Council agrees to uphold BOZAR decision in tie vote

Long discussion over two-and-a-half feet

[ By Mark Reaman ]

In a somewhat confusing conclusion, the Crested Butte town council on Monday split their vote, twice, 3-3, over an appeal by a property owner to overturn a BOZAR (Board of Zoning and Architectural Review) decision that prevented him from removing and replacing an accessory building on the corner of Third and Teocalli. The tie vote basically resulted in the decision of BOZAR to deny the conditional use permit request to be upheld.

Mike Haney was hoping to get a conditional use permit and remove his current accessory building, donate it to the town for affordable housing, and replace it with a shorter but wider building that would result in the building being located just five feet from the property line to his neighbor to the east. The current building is seven-and-a-half feet from the property line. Photos indicated the building was already very close to the neighbor’s house and impacted his front porch views. Along with the visual impact, concern was raised over the snow shedding from the building onto the neighbor’s property. Haney said he had an engineer design a snow retention system that would prevent that from happening.

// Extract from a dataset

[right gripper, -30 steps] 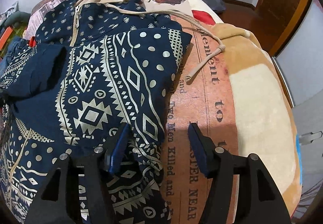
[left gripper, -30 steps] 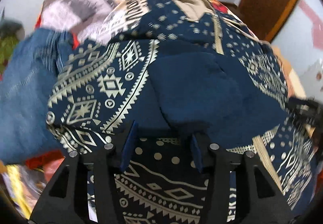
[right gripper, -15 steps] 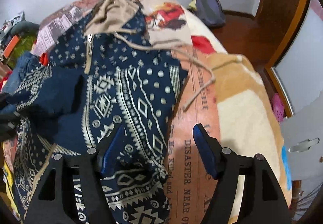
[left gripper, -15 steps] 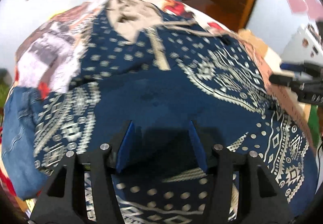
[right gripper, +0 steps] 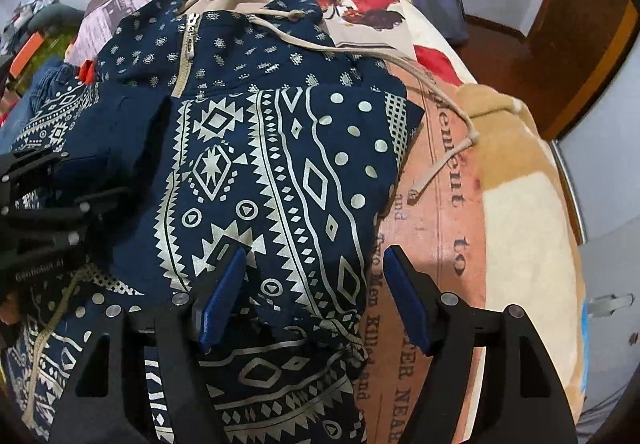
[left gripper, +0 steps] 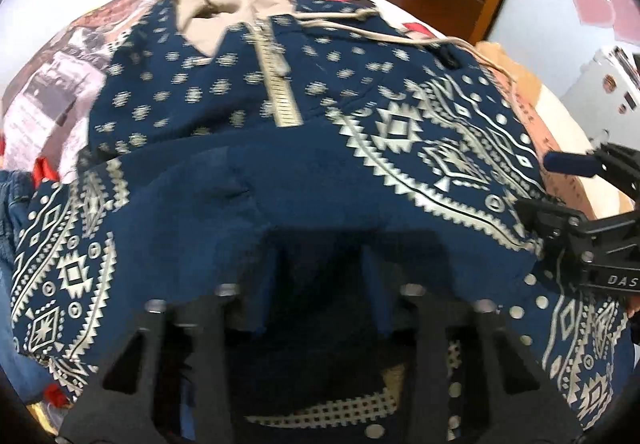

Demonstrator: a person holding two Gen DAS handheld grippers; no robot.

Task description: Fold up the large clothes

The Crested Butte Municipal Code requires appeals of a BOZAR decision review by the council to have a fresh look at the evidence. As such, community development director Troy Russ explained that the town planning department was required to repeat their recommendation that the application be approved, consistent with their original position at the BOZAR hearing. Town planners said Monday that the Haney request met the town code’s conditional use criteria and was compliant with requirements of the R-1 zone district.
Town staff and attorneys directed the council to not look at the appeal as making a decision on whether to overturn or uphold the BOZAR decision but rather to consider the December 20 appeal as a totally new hearing and to make a decision based on evidence presented that evening. In a process that took more than two-and-a-half hours, the council at first voted 3-3 on a motion to deny the property owner’s request to allow the replacement building to be just five feet away from the property line based on substantial adverse impacts to the neighbor. Staff said that meant the BOZAR decision would stand. Another vote to explicitly overturn the BOZAR decision also tied 3-3 so Haney thanked the council for their time and left without getting his request.

Mayor Ian Billick was not at the meeting and councilmembers Mallika Magner, Mona Merrill and Jason MacMillan voted against the Haney request while councilmembers Anna Fenerty, Beth Goldstone and Chris Haver voted to support the conditional use permit.